[Start of Attachment]
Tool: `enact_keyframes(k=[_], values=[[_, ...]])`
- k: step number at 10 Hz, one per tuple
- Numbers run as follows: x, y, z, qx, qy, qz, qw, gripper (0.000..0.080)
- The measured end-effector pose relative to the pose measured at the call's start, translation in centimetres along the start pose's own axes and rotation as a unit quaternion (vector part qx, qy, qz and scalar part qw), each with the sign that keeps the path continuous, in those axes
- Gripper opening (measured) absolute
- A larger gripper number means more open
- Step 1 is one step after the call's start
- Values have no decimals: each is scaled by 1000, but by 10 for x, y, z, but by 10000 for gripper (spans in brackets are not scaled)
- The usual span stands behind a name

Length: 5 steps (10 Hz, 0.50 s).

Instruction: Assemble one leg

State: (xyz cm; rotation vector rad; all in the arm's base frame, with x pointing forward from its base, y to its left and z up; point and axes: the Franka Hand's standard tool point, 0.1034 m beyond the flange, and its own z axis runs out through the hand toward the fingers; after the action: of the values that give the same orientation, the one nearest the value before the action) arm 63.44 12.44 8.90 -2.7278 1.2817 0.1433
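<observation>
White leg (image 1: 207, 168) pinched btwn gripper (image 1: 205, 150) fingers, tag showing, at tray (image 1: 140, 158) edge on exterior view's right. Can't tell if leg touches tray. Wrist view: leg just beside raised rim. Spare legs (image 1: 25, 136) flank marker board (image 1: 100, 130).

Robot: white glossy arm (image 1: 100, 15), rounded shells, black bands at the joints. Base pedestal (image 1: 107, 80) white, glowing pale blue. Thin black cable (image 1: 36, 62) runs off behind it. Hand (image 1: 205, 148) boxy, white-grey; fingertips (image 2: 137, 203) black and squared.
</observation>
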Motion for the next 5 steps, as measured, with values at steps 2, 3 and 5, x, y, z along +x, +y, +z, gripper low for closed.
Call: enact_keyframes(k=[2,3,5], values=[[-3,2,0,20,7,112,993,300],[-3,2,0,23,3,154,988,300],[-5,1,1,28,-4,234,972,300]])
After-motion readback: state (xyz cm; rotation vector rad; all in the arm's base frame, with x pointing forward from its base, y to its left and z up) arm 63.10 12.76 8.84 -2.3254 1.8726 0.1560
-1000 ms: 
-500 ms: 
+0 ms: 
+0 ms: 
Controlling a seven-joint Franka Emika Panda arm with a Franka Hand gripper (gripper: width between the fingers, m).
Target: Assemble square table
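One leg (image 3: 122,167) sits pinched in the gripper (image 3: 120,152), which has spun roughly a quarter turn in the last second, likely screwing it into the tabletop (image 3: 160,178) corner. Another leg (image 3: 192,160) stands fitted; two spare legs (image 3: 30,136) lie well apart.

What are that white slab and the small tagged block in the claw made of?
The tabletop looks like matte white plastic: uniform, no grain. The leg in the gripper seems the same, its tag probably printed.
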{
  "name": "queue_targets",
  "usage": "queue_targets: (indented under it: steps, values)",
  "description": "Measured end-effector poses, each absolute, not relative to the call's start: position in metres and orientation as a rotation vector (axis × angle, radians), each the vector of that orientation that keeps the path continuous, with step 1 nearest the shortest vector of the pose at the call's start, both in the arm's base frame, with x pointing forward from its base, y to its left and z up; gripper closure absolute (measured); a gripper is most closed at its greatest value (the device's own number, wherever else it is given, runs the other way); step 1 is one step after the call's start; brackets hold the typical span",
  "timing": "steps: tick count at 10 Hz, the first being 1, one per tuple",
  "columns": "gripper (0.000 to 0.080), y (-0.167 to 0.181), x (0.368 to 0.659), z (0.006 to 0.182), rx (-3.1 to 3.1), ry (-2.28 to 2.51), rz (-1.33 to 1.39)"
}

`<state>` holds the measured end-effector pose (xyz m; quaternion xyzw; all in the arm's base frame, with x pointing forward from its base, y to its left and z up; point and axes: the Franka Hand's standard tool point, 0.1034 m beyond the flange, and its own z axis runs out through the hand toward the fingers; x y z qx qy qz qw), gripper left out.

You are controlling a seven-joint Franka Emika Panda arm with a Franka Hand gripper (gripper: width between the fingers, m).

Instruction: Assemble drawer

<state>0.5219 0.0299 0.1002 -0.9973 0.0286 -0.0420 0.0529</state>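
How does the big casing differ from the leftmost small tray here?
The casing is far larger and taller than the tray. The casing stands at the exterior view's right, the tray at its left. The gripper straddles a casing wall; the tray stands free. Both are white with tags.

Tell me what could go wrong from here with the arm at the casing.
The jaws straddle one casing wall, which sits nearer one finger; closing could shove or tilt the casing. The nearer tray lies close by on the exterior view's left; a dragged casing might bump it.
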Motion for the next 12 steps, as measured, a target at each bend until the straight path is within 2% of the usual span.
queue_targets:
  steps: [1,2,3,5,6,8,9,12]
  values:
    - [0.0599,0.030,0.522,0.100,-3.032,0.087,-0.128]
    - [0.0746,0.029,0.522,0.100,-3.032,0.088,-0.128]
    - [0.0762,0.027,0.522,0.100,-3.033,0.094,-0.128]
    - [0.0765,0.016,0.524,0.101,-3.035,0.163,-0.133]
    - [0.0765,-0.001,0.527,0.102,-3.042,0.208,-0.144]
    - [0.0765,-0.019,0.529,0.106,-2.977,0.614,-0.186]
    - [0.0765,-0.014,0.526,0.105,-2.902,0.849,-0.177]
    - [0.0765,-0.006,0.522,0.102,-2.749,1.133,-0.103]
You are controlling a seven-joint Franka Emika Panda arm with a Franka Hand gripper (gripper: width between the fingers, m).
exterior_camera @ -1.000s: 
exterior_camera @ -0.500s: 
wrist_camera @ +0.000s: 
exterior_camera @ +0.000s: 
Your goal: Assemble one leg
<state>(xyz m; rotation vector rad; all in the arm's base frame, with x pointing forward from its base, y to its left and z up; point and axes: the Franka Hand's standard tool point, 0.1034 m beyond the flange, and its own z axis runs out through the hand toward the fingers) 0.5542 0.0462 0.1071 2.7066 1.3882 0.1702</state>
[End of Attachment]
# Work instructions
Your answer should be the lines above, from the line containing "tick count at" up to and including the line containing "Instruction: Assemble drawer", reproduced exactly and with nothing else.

# Result below
  "timing": "steps: tick count at 10 Hz, the first being 1, one per tuple",
  "columns": "gripper (0.000 to 0.080), y (-0.167 to 0.181), x (0.368 to 0.659), z (0.006 to 0.182), rx (-3.1 to 3.1), ry (-2.28 to 2.51), rz (-1.33 to 1.39)"
}

`<state>` holds the measured end-effector pose (xyz m; quaternion xyzw; all in the arm's base frame, with x pointing forward from its base, y to its left and z up; point and axes: the Franka Hand's standard tool point, 0.1034 m beyond the flange, and its own z axis runs out through the hand toward the fingers; x y z qx qy qz qw), gripper left out.

You are controlling a seven-joint Franka Emika Panda arm with a Franka Hand gripper (gripper: width between the fingers, m).

Instruction: Assemble drawer

The output for this exercise is finished.